La reforma drástica del régimen fiscal parece el enfoque más fácil. No lo es. La mayoría de los planes serios, incluyendo las opciones planteadas por la comisión de deuda del presidente, ampliarían la base impositiva, consolidarían y rebajarían los tipos y eliminarían la mayor parte de las deducciones y exenciones fiscales. Pero hasta la reforma tributaria inocua para la recaudación genera un complejo sistema de ganadores y perdedores. Sobre todo si la deducción por interés de la hipoteca, las deducciones por donación y la deducción fiscal por hijo se modifican o eliminan, los perdedores sabrán inmediatamente quiénes son. Los ganadores deben ser convencidos de beneficios abstractos y futuros.

Los Republicanos lo tendrán fácil criticando una subida tributaria mal disfrazada a millones de estadounidenses. Ello parecerá otra extralimitación de Obama que altera de forma fundamental la economía de formas espantosas, confirmando la imagen que el presidente necesita cambiar desesperadamente.

La otra opción, la reforma de lo social, parece políticamente más peligrosa. En realidad es más prometedora.

Medicare es el principal cambio legislativo de este apartado, porque el creciente gasto sanitario es la principal causa de los insostenibles compromisos sociales. Pero la reforma de Medicare, asunto de acalorado debate ideológico, es una quimera política. Mientras que la seguridad social es un factor contribuyente de futuros déficits relativamente pequeño, reformarla será un importante símbolo, y un lugar lógico desde el que empezar.

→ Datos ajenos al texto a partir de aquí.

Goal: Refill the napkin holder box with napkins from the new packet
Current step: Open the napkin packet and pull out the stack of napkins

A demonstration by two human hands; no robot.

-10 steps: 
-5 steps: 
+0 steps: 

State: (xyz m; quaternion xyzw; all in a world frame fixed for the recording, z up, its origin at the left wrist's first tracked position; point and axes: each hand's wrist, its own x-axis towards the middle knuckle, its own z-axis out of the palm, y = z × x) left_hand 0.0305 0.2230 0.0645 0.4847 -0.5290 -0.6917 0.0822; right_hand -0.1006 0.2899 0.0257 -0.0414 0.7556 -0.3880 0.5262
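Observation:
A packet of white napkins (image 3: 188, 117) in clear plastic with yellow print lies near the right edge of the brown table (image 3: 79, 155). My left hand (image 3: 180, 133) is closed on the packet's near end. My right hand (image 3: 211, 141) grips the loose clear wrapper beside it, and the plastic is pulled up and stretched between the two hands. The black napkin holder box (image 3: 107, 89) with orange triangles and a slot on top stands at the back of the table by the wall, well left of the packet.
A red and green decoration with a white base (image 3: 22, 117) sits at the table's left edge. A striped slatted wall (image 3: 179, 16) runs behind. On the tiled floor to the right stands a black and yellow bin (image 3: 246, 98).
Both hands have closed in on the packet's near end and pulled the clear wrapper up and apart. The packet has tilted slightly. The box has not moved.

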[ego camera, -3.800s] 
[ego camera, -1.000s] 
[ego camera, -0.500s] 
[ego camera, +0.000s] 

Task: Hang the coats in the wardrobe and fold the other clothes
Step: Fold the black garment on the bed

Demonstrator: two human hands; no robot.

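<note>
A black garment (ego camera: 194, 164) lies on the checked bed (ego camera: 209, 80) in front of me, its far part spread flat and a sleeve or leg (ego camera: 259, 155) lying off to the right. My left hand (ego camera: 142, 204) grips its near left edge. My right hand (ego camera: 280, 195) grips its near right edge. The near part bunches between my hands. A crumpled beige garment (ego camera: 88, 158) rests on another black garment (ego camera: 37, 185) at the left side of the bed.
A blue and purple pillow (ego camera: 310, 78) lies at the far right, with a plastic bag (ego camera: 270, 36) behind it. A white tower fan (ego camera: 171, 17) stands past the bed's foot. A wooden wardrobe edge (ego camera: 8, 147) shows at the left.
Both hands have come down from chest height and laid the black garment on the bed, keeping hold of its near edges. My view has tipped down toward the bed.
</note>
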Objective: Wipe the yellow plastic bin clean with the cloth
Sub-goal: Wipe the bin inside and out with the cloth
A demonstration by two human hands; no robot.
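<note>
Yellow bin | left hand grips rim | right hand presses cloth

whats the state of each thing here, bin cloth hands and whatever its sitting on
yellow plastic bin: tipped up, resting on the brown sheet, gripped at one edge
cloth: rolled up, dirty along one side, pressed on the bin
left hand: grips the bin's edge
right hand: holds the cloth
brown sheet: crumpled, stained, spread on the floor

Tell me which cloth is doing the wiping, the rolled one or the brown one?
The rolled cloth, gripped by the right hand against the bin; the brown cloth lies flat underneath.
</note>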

Un miembro de la cúpula Republicana en la cámara me decía hace poco que la reforma bipartidista de la seguridad social se podría escribir «en el anverso de una servilleta», que es esencialmente lo que hizo la comisión de disciplina fiscal de Obama. Fijó un plan que recorta las prestaciones sociales a los afiliados de renta más alta, hace más progresiva la retención de las nóminas y eleva gradualmente la edad de jubilación (con la excepción adversa de los que practican trabajos físicamente exigentes).

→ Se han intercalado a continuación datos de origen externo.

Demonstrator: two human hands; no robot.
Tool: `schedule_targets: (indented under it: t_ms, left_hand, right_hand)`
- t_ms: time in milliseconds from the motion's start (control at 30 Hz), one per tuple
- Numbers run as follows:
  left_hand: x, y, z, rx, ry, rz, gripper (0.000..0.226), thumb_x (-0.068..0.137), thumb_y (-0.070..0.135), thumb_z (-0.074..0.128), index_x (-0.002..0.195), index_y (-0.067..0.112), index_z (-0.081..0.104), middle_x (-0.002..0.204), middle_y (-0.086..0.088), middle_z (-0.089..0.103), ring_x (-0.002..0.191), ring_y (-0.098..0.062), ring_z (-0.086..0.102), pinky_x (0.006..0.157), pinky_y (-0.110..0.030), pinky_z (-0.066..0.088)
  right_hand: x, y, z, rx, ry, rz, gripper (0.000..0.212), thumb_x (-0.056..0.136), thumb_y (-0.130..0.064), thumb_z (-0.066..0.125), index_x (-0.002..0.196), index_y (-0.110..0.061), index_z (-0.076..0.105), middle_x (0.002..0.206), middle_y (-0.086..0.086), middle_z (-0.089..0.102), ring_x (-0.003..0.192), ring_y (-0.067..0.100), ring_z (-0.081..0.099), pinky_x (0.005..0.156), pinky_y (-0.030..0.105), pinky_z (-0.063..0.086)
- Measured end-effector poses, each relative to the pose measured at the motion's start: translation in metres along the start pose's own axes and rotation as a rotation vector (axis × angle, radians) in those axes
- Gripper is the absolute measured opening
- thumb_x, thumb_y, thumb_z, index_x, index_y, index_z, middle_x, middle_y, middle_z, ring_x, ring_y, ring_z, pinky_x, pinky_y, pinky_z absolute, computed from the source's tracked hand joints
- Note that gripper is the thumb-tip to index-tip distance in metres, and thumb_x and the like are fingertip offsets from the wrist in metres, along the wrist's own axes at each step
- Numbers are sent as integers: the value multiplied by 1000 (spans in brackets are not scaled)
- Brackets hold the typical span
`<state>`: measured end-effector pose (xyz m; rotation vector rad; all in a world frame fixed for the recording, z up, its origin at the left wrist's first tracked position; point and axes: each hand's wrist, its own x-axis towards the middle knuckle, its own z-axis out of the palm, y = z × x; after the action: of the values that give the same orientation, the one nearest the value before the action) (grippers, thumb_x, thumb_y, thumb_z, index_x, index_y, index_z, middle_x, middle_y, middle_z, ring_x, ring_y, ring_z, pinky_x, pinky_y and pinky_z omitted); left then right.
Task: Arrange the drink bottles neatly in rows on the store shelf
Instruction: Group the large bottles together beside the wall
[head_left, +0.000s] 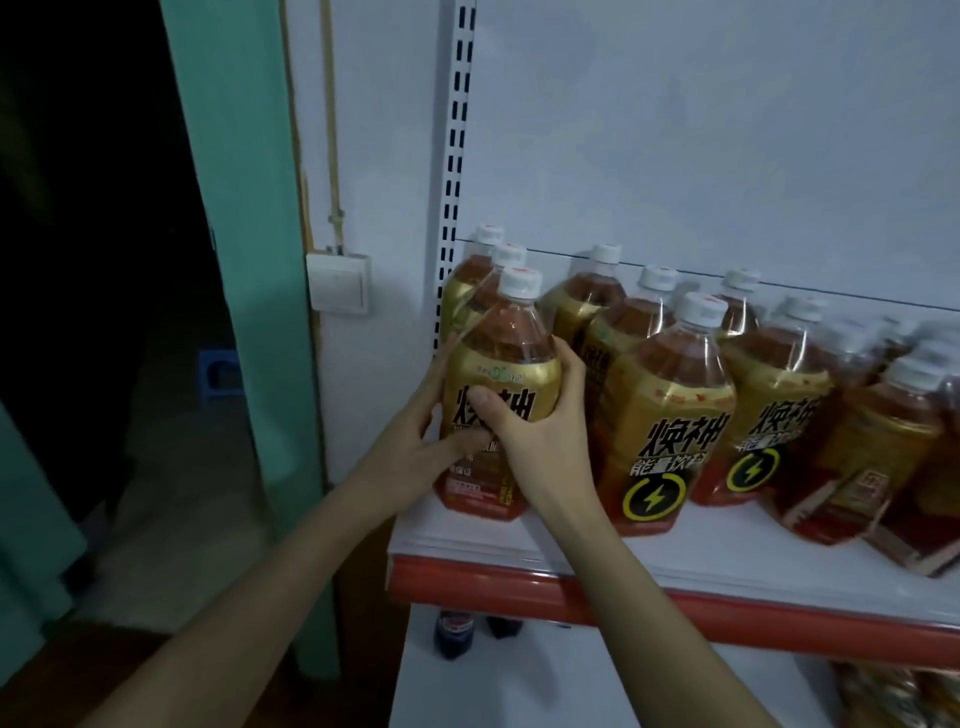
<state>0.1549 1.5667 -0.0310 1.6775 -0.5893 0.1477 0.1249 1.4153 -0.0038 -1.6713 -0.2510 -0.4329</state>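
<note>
Several amber drink bottles with gold labels and white caps stand on a white shelf (727, 551) with a red front strip. Both hands hold the front bottle (506, 358) of the leftmost row. My left hand (431, 441) wraps its left side, thumb across the lower label. My right hand (540, 421) grips its right side, thumb on the label's front. Two more bottles (506, 260) stand behind it. A second row's front bottle (670, 415) is just to the right, with further bottles (779, 395) beyond, some blurred at the right edge.
A slotted upright (457, 156) runs up the shelf's left side against the white back panel. A wall switch (340, 280) sits left of it, beside a green door frame (239, 208). Dark bottles (454, 631) stand on the lower shelf.
</note>
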Motion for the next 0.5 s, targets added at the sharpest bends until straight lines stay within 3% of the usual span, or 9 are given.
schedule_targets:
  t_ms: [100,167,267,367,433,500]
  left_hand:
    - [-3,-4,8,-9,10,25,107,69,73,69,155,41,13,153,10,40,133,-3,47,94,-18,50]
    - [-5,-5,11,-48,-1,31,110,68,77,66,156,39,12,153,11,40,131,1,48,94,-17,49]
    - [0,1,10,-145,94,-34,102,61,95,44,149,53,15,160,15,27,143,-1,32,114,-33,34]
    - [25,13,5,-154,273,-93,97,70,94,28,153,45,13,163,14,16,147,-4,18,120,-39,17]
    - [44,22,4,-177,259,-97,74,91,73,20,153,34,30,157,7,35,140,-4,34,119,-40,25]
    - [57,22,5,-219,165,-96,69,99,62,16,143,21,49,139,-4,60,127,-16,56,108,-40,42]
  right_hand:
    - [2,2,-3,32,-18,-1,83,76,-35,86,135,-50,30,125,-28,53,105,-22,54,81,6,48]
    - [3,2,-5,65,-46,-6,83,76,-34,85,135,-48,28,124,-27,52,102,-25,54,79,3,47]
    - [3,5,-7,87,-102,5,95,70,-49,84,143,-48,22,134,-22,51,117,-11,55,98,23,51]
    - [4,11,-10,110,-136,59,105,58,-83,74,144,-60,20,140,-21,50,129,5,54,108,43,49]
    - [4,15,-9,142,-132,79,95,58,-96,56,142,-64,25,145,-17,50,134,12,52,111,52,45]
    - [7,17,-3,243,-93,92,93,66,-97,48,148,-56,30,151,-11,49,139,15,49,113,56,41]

El electorado de izquierdas de Obama replica que el fondo de la seguridad social no va a tener problemas inmediatos. Pero este argumento depende de un elaborado truco contable. El fondo no se respalda con activos, lingotes de oro o acciones de Apple. Se respalda con la deuda emitida por la administración y subastada a sí misma. El superávit del fondo es en realidad obligaciones para la administración en conjunto. Y estos superávit ilusorios se utilizan regularmente para subsidiar el resto de los presupuestos. El entramado empieza a derrumbarse en 2037, cuando la pensión prometida a los afiliados a la seguridad social desciende de la noche a la mañana una cuarta parte, a menos que el sistema se reforme.

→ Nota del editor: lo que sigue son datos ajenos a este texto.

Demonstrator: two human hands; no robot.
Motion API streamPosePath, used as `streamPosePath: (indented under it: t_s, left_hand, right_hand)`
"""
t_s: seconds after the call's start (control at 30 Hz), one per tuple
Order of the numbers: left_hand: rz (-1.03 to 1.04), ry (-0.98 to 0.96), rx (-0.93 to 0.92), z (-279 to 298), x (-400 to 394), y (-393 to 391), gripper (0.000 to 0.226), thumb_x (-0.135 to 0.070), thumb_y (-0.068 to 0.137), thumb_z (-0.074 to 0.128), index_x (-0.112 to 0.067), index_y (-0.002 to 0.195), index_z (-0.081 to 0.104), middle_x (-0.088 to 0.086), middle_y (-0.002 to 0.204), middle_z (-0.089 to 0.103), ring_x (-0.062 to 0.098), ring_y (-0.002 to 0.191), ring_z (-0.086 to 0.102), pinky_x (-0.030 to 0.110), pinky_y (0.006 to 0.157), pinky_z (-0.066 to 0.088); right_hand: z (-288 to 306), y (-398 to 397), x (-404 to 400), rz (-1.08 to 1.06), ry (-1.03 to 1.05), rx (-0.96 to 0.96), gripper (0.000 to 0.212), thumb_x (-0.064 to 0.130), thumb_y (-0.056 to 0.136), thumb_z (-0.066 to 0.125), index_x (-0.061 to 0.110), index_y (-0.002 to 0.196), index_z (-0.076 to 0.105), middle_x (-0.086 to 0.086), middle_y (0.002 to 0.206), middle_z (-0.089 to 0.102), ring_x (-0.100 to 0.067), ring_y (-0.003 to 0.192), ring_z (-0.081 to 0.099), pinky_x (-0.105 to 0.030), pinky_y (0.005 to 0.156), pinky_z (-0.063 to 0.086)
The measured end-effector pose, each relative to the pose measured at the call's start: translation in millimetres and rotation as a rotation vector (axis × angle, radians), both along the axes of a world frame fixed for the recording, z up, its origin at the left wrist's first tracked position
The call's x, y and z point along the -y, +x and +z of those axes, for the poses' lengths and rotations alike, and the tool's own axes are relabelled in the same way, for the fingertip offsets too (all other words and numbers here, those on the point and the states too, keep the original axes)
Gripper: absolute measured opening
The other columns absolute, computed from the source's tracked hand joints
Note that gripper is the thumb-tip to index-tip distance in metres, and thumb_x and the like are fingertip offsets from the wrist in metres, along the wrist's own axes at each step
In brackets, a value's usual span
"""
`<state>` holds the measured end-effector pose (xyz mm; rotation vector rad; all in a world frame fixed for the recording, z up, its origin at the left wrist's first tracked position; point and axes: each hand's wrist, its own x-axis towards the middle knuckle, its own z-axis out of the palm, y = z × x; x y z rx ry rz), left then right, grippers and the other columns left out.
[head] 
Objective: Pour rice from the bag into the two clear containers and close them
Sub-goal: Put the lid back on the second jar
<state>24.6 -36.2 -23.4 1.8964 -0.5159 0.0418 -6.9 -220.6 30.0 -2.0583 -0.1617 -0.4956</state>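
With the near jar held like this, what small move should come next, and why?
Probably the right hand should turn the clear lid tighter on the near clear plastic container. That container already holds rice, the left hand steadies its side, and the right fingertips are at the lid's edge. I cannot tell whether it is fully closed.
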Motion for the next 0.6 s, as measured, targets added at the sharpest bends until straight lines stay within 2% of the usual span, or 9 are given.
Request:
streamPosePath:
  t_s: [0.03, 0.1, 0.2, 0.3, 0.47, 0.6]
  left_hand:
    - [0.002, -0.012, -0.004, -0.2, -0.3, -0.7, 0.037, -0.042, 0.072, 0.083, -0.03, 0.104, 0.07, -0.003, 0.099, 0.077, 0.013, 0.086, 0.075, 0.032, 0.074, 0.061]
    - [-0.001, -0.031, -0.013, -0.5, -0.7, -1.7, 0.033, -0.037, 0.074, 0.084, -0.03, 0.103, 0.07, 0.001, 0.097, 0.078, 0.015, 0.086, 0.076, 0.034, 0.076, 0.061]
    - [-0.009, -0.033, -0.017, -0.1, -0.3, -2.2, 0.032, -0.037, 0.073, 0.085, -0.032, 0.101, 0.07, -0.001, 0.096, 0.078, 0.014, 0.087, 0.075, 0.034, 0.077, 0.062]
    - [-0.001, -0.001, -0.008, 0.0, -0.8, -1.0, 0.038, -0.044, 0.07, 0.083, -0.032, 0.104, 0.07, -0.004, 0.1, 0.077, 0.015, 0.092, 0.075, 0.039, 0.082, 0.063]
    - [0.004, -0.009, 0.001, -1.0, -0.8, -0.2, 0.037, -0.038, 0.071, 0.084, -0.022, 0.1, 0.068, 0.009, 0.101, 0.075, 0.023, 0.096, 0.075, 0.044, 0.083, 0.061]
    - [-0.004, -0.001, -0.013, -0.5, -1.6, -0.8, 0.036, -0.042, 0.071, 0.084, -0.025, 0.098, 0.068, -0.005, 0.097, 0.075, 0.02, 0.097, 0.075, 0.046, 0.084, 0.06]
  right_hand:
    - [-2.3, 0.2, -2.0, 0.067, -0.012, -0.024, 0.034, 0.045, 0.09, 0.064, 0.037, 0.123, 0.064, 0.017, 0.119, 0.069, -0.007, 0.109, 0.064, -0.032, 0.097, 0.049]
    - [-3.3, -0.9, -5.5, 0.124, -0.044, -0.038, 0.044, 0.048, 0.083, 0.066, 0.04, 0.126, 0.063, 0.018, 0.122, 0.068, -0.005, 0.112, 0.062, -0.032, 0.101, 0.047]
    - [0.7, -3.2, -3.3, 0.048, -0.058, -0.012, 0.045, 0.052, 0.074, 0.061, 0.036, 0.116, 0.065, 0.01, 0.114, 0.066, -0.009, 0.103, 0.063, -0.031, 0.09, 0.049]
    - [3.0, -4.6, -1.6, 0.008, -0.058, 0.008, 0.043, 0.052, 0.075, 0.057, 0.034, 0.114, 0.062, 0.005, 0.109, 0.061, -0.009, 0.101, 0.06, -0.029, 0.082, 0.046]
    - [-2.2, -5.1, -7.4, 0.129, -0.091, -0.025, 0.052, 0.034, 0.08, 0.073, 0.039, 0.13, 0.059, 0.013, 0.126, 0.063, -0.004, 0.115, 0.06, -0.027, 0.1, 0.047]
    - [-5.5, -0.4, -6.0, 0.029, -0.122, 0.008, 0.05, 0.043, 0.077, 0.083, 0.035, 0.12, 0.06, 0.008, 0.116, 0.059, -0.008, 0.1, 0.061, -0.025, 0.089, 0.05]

Si Obama sigue la vía de la reforma de la seguridad social, los izquierdistas amenazan con un motín político grave, un riesgo genuino. Pero la necesidad política acuciante de Obama es pulir su imagen entre los independientes en materia de deuda y gasto públicos. Y esto no va a pasar siendo alérgico al riesgo.

La reestructuración de la deuda de la seguridad social no es la opción evidente para Obama, pero es la inteligente. Es factible. Ello sumaría a los líderes Republicanos a una empresa nacional constructiva. Tranquilizaría a los mercados globales de deuda mostrando que América sigue siendo capaz de gobernarse. Ello redundaría en un sistema sostenible más progresivo. Y serviría de demostración política dramática y oportuna: el presidente no es solamente capaz de ampliar el tamaño de la administración pública, sino de reformarla.